What is required – Each line of the data must be copied exactly.

Source information –
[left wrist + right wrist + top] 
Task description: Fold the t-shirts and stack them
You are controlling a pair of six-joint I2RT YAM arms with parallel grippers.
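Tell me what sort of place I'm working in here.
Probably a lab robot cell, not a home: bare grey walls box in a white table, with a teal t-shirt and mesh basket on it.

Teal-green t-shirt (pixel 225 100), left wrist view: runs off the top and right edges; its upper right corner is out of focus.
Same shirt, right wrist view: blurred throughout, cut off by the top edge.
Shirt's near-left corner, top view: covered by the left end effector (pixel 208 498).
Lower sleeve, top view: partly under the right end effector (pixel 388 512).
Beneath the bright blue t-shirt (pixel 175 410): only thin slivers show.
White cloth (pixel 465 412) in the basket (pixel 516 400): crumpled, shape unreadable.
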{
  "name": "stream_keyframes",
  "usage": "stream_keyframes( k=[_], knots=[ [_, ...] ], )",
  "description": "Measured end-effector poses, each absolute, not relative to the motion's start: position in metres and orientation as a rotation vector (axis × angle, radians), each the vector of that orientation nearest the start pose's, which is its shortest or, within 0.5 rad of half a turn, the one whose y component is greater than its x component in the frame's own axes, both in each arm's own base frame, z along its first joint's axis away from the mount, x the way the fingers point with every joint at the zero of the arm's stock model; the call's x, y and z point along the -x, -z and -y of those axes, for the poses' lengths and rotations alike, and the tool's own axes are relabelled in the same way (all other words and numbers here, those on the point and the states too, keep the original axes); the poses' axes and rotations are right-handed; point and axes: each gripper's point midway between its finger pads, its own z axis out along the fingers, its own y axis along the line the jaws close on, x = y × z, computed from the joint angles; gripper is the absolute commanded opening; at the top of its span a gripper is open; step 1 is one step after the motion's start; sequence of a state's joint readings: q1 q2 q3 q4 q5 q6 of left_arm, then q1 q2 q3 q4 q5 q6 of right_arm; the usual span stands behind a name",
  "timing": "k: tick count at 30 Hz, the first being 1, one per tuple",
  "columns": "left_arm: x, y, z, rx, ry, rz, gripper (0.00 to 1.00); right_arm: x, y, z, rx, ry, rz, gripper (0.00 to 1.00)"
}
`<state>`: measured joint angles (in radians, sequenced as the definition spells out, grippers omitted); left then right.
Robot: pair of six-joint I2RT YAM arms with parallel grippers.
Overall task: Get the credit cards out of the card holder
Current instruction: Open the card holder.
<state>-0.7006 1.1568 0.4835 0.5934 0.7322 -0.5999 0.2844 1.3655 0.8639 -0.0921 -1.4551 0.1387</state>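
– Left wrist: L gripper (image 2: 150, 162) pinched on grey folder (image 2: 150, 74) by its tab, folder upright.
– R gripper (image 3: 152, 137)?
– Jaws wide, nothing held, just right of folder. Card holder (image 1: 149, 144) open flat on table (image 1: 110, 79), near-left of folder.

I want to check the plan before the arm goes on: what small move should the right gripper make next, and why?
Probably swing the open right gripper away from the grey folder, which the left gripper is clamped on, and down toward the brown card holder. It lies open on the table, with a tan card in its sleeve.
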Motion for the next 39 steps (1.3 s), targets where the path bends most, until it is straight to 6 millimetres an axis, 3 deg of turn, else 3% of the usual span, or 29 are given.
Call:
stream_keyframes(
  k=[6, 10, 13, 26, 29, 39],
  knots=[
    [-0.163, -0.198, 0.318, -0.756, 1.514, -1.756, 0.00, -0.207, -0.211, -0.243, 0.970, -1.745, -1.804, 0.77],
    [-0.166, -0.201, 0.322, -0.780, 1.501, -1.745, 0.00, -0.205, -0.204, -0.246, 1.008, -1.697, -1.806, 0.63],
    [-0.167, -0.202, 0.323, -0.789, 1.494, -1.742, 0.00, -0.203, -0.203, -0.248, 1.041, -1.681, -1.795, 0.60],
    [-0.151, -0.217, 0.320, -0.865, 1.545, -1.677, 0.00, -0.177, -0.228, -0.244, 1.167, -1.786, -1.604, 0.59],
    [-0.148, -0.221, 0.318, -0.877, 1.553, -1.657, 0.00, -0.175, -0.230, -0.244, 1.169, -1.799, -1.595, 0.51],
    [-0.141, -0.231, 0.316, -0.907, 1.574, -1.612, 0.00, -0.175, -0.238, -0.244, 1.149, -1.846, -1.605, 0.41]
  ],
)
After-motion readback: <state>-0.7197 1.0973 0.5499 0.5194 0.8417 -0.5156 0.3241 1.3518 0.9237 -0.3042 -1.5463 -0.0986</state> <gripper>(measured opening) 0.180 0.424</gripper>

Response below –
[left wrist + right wrist + top] 
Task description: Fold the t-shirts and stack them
You are controlling a pair of six-joint I2RT YAM arms with parallel grippers.
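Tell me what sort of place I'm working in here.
Probably a lab robot cell, not a home: bare grey walls box in a white table, with a teal t-shirt and mesh basket on it.

Teal-green t-shirt (pixel 225 100), left wrist view: runs off the top and right edges; its upper right corner is out of focus.
Same shirt, right wrist view: blurred throughout, cut off by the top edge.
Shirt's near-left corner, top view: covered by the left end effector (pixel 208 498).
Lower sleeve, top view: partly under the right end effector (pixel 388 512).
Beneath the bright blue t-shirt (pixel 175 410): only thin slivers show.
White cloth (pixel 465 412) in the basket (pixel 516 400): crumpled, shape unreadable.
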{
  "name": "stream_keyframes",
  "usage": "stream_keyframes( k=[_], knots=[ [_, ...] ], )",
  "description": "Measured end-effector poses, each absolute, not relative to the motion's start: position in metres and orientation as a rotation vector (axis × angle, radians), each the vector of that orientation nearest the start pose's, which is its shortest or, within 0.5 rad of half a turn, the one whose y component is greater than its x component in the frame's own axes, both in each arm's own base frame, z along its first joint's axis away from the mount, x the way the fingers point with every joint at the zero of the arm's stock model; the call's x, y and z point along the -x, -z and -y of those axes, for the poses' lengths and rotations alike, and the tool's own axes are relabelled in the same way (all other words and numbers here, those on the point and the states too, keep the original axes); the poses' axes and rotations are right-handed; point and axes: each gripper's point midway between its finger pads, its own z axis out along the fingers, its own y axis along the line the jaws close on, x = y × z, computed from the joint angles; gripper is the absolute commanded opening; at the top of its span a gripper is open; step 1 is one step after the motion's start; sequence of a state's joint readings: q1 q2 q3 q4 q5 q6 of left_arm, then q1 q2 q3 q4 q5 q6 of right_arm; the usual span stands behind a name",
  "timing": "k: tick count at 30 Hz, the first being 1, one per tuple",
  "columns": "left_arm: x, y, z, rx, ry, rz, gripper (0.00 to 1.00); right_arm: x, y, z, rx, ry, rz, gripper (0.00 to 1.00)"
}
`<state>`: measured joint angles (in radians, sequenced as the definition spells out, grippers omitted); left then right.
Robot: pair of six-joint I2RT YAM arms with parallel grippers.
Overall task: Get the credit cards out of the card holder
Current instruction: Open the card holder.
<state>-0.7006 1.1568 0.4835 0.5934 0.7322 -0.5999 0.2844 1.3655 0.8639 -0.0921 -1.4551 0.1387</state>
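– Left wrist: L gripper (image 2: 150, 162) pinched on grey folder (image 2: 150, 74) by its tab, folder upright.
– R gripper (image 3: 152, 137)?
– Jaws wide, nothing held, just right of folder. Card holder (image 1: 149, 144) open flat on table (image 1: 110, 79), near-left of folder.

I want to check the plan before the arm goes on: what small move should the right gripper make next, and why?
Probably swing the open right gripper away from the grey folder, which the left gripper is clamped on, and down toward the brown card holder. It lies open on the table, with a tan card in its sleeve.
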Motion for the next 39 steps (1.3 s), targets where the path bends most, until it is straight to 6 millimetres an axis, 3 deg of turn, else 3% of the usual span, or 29 are given.
Call:
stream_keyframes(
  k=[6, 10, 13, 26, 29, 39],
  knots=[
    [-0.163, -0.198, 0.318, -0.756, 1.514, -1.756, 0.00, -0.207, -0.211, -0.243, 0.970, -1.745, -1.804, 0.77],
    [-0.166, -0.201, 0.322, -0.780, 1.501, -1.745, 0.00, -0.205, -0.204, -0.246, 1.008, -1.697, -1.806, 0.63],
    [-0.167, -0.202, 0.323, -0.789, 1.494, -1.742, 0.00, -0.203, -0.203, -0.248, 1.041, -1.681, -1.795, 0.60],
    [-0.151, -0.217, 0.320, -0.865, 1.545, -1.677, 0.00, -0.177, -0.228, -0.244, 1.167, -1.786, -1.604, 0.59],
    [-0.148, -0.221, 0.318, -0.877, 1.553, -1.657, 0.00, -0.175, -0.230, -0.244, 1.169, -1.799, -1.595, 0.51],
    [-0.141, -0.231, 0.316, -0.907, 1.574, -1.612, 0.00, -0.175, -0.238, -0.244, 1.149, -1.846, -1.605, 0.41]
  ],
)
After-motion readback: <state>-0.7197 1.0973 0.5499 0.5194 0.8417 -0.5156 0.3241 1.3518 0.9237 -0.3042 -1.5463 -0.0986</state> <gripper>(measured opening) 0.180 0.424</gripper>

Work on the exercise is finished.